Creation of websites such as Cyber Safety Pasifika promotes the safe use of technology and how to stay safe online for internet users in the small islands states. Cyber Safety Pacifica is promoting information and education to prevent cyberbully and include tips such as; do not start it, do not be a part of it, do not let it get out of control and speak up as cyberbullying is never okay.
Dealing with cyberbullying
It is vital for parents and teachers to maintain the socio-family connection to their children and monitor their kids' online activities. Create a safe space for them to talk to if they experience cyberbullying.
Children need to be educated about how to use online platforms and to learn about how to navigate the security settings of the online social media platform. ITC lessons are to be created for students in schools so that students can be aware of the ethics of using online learning platforms.
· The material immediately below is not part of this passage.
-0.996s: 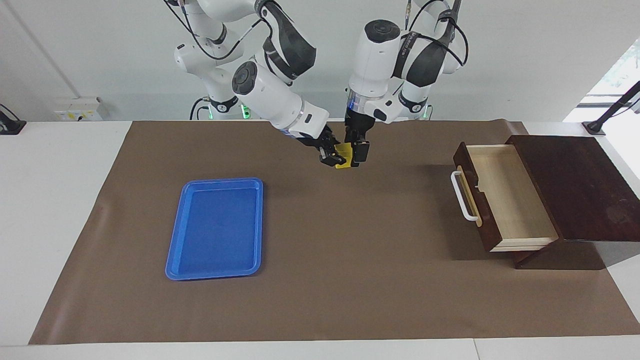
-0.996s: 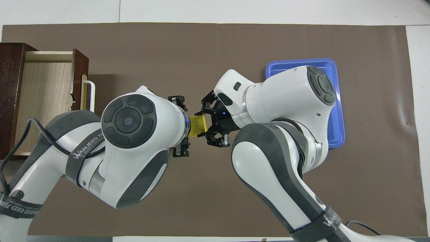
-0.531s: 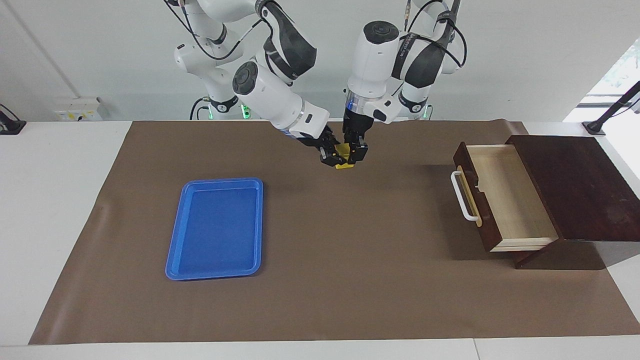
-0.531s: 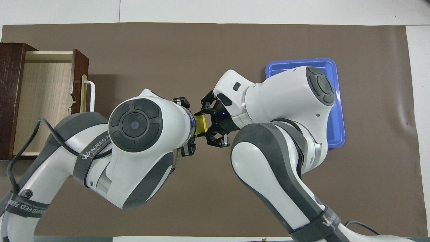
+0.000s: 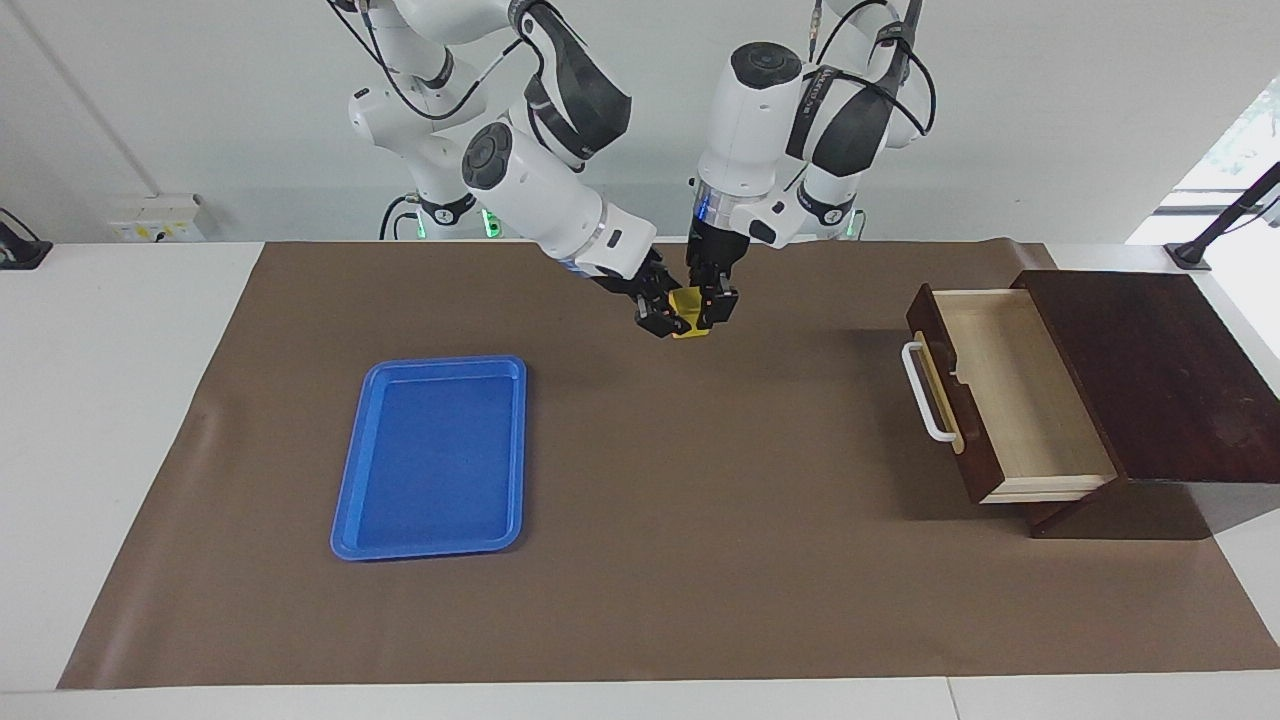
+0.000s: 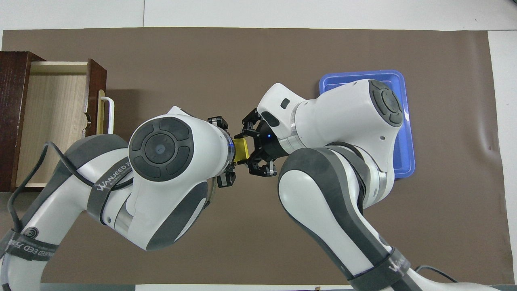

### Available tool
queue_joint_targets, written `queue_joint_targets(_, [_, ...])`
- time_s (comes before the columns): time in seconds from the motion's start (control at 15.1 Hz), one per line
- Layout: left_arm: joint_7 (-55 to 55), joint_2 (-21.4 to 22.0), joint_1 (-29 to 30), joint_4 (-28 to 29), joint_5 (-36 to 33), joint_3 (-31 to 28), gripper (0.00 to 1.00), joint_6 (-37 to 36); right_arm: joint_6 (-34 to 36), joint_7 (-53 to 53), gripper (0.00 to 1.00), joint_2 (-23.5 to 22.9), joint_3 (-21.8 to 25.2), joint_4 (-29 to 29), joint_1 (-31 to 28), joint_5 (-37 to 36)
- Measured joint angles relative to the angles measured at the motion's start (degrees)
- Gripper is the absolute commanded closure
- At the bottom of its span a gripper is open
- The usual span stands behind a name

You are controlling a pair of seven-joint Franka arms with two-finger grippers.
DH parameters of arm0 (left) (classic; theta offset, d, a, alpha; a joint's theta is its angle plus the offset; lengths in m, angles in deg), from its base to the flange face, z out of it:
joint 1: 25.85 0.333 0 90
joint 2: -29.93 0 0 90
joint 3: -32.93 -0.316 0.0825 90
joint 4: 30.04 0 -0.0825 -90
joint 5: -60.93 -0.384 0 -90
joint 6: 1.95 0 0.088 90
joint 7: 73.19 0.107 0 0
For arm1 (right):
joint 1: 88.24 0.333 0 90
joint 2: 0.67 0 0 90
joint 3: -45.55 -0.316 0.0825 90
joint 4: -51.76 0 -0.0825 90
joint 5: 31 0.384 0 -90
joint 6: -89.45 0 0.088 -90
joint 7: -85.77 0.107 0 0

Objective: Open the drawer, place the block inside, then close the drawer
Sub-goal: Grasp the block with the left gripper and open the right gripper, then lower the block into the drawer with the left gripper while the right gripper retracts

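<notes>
Left end effector (image 5: 706, 308) grips block (image 5: 688, 303) — right (image 5: 655, 318) seemingly loosening — arms read "WANJEED".

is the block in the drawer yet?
No, the yellow block is up in the air between the two arms' jaws over the brown mat, and the open drawer shows only bare pale wood inside.

blue tray (image 5: 430, 457), brown mat (image 5: 700, 560), white table (image 5: 100, 400)
</notes>
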Motion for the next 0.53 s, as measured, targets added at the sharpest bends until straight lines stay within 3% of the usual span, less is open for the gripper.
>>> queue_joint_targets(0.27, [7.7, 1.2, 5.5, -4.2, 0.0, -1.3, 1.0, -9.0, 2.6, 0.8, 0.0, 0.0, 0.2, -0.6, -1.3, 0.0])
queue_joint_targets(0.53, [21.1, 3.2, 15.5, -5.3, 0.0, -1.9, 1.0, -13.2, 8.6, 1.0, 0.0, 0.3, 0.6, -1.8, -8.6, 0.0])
Law on cybersecurity and cyberbullying should be created and implemented by countries. As in the Solomon Islands, there is no law against cybercrimes. In a news article in 2017, the Director of Public Prosecution said the Solomon Islands does not have stand-alone legislation to deal with cyber-crime. It has been evident that social media users can say whatever they want to say without thinking about the law to censor what they put out on social media. Memes, edited photos, fake accounts have been accelerating, and it is something that countries should start putting guidelines to prevent their adverse effects on teens and youths.
In the Pacific, the rate of cyberbullying is currently seen to be inconsiderable, but it is crucial to look at ways to prevent and or maintain it at minimal.
Despite the disparities in internet penetration levels, a study published under the Pacific Review-Journal in 2018 noted that nearly all countries in the Pacific are increasingly regulating or are moving towards regulating the internet. With that, more data needs to be gathered around the social impact of the internet and the use of social media and its correlation to cyberbullying.